Jubiläumsinterview mit den beiden Geschäftsführern der Gess Group:

Die Gess Group hat sich einen Namen gemacht. Im letzten Jahr bekamen Sie das Focus-Siegel in den Kategorien „Professional Search“ und „Zeitarbeit“. Beim Ranking der Personaldienstleister kamen Sie 2015 und in diesem Jahr beim Rhein-Wupper-Manager auf Platz 1. Und dann landeten Sie im Focus in diesem Jahr noch auf Platz 4 als „Bester nationaler Arbeitgeber“ in der Kategorie mittelgroße Dienstleistungsunternehmen.

Christian Schmalen: Über dieses Focus-Siegel haben wir uns ganz besonders gefreut, denn die Gess Group ist unter den Top 5 der erste Personaldienstleister, der bei den Arbeitnehmern punkten konnte.
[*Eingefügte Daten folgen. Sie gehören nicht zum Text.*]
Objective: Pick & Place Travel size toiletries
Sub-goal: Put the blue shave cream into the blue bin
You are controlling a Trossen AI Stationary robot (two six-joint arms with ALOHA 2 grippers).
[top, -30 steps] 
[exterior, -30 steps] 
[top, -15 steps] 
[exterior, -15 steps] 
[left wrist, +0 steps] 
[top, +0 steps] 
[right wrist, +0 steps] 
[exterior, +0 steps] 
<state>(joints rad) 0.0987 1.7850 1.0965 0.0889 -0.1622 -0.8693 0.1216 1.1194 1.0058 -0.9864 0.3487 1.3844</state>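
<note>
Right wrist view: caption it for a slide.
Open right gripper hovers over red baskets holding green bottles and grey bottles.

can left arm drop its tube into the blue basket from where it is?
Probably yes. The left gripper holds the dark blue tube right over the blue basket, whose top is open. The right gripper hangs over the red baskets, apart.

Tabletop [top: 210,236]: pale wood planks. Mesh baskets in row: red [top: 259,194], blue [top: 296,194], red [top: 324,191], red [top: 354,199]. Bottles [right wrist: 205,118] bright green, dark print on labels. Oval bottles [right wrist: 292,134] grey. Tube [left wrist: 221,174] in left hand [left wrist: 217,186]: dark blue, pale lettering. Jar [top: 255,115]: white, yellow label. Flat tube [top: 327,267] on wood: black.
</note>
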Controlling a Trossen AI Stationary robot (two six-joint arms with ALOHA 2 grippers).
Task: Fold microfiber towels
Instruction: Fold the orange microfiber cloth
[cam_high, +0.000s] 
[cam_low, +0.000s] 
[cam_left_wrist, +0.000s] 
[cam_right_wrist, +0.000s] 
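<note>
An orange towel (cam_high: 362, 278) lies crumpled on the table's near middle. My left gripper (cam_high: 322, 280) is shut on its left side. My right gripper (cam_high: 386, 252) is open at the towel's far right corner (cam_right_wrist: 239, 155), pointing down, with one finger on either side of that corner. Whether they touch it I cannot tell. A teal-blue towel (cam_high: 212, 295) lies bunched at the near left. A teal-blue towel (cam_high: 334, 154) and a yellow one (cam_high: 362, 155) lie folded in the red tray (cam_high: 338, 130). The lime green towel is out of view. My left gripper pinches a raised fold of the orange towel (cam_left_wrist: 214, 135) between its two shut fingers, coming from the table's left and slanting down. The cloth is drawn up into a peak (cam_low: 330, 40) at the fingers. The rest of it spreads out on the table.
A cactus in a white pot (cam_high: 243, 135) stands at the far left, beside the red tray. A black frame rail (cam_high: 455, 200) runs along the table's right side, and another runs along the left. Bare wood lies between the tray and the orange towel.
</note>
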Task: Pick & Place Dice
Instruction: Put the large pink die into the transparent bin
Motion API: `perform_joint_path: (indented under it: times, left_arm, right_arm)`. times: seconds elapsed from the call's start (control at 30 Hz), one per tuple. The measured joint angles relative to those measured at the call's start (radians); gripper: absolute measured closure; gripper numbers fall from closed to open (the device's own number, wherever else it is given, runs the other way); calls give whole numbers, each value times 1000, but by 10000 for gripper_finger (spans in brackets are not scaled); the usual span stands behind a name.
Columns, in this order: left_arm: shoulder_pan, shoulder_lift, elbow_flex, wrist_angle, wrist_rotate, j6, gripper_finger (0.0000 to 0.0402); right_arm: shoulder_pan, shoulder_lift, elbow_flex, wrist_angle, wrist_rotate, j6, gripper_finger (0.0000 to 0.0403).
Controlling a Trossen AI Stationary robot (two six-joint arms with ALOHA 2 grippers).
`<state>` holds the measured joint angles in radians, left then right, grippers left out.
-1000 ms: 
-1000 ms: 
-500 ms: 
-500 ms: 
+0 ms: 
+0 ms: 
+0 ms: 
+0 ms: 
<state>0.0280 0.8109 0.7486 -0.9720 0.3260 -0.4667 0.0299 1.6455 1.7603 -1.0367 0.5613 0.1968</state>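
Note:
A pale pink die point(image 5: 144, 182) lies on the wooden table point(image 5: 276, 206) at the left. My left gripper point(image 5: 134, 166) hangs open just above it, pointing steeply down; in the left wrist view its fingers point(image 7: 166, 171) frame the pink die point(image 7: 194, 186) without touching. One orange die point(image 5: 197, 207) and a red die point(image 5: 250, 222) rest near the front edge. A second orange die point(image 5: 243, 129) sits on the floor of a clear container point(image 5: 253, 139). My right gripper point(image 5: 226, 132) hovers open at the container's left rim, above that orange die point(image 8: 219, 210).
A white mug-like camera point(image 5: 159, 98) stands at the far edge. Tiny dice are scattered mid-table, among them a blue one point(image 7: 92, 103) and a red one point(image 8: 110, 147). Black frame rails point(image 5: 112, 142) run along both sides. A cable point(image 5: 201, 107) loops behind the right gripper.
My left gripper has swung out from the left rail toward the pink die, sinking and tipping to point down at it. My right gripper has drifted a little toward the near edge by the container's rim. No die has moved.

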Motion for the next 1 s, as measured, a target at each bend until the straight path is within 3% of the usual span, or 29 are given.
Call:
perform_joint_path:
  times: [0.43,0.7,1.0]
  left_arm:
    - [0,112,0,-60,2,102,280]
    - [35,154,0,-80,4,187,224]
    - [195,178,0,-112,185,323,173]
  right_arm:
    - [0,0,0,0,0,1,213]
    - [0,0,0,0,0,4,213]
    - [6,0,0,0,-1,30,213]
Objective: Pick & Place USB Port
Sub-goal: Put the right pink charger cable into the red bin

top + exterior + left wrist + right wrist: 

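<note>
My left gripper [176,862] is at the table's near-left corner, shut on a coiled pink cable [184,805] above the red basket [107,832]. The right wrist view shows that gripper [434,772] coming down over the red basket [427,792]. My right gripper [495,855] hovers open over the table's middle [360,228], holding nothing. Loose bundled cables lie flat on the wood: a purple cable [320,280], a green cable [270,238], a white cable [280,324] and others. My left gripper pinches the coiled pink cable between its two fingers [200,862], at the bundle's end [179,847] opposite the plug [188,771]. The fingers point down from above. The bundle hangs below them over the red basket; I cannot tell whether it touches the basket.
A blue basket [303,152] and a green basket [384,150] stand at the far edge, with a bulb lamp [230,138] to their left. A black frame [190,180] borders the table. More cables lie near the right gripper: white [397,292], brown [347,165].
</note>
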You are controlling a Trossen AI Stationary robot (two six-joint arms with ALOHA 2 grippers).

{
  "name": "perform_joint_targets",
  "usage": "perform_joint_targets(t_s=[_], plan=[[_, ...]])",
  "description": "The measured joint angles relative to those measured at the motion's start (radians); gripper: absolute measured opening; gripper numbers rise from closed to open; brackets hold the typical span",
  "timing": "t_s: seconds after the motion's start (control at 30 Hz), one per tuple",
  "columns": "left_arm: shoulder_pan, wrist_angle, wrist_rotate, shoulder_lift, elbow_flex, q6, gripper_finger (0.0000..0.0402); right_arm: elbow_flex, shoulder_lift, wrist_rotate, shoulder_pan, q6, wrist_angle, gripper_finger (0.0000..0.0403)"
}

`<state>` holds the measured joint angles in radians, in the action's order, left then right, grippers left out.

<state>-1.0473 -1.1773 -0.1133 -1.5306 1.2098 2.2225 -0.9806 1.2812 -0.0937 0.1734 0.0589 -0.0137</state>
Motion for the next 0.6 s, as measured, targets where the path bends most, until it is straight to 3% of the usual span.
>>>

Für das Ranking wurden Beschäftigte aus über 2.000 Firmen über ein Online-Access-Panel, auf Xing sowie auf der Karriereplattform kununu befragt. Das Ergebnis zeigt uns, dass wir mit unserer Strategie, Fachkräfte zu guten Konditionen zu vermitteln, richtig liegen. 

 

Die Gess Group feiert in diesem Jahr ihr 25-jähriges Jubiläum. Ursprünglich von Iris und Wolfgang Gess gegründet, wurde das Unternehmen 2010 von einem privaten Investor übernommen. Seitdem gibt es nicht nur neue Niederlassungen, sondern auch Zukäufe. Im Jahr 2011 kamen Best Job Consulting und Best Job IT zur Gruppe hinzu. Sie haben mittlerweile 19 Niederlassungen von Hamburg bis München. Wie verkraftet ein gewachsenes Unternehmen eine solche Expansion?

Christian H. Schneider: Das ist für kein Unternehmen, gleich welcher Branche, ein leichtes Unterfangen. Die Hauptaufgabe besteht bei einer solchen Buy and Build-Strategie darin, einen gemeinsamen Nenner mit den neuen Partnern zu finden. Denn die inhabergeführten Unternehmen, die zu einer Gruppe hinzukommen, haben auch ihre Wurzeln und ihre eigenen Geschäftsstrategien. Um einen gemeinsamen Weg zu finden, haben wir in der Gess Group ein eigenes Leadership-Programm durchgeführt, was für ein Unternehmen unserer Größe eher ungewöhnlich ist und für einen Personaldienstleister ohnehin. Unser Ziel dabei war es, gemeinsame Unternehmenswerte festzulegen, hinter denen alle Geschäftsführer stehen. Werte, die wir unseren Mitarbeitern vorleben und an denen uns unsere Kunden messen können.

 

Sie sind als Gruppe in den letzten Jahren expandiert. Die Mitarbeiterzahlen sind gestiegen und der Umsatz kletterte – entgegen dem allgemeinen Wirtschaftstrend – im zweistelligen Bereich nach oben, zuletzt um fast zehn Prozent. Wie sehen Ihre Zukunftspläne für die Gess Group aus?

Christian Schmalen: Volumen ist schön, aber eben nicht alles. Wir möchten vor allem nachhaltig wachsen. Das heißt, dass wir weitere Niederlassungen nur dann gründen, wenn Bedarf da ist. Und vor allem sollten schon Mitarbeiter vor Ort sein. Wir bauen lieber eine Niederlassung um einen guten Mitarbeiter herum, als für eine Niederlassung einen geeigneten Mitarbeiter zu suchen. Nur so können wir sicher sein, dass der Standort auch erfolgreich sein wird. 

 

 

Welche Gründe könnten aus Arbeitnehmersicht dafür sprechen, sich von der Gess Group einstellen zu lassen?

Christian H. Schneider: Das hängt immer sehr von der persönlichen Situation ab. Viele Arbeitnehmer nutzten die Zeitarbeit, um nach Eltern- oder Pflegezeiten wieder einzusteigen. Langzeitarbeitslosen helfen wir in den Arbeitsmarkt, indem wir ihre Bewerbungsunterlagen optimieren und sie für Vorstellungsgespräche trainieren. Und was eine ganz neue Entwicklung ist: Von der Generation Y, denen es nicht in erster Linie um ein dickes Gehalt geht, werden wir immer mehr als eine Art Reisebüro für die berufliche Zukunft genutzt. Diese jungen Menschen wissen, dass wir viele Unternehmen sehr gut kennen und eine konkrete Vorstellung davon haben, wie diese ticken. Außerdem ist ein Zeitarbeitsjob bei einem Traumunternehmen, bei dem man gerne arbeiten möchte, sicher die Alternative zu einem schlecht bezahlten Praktikum.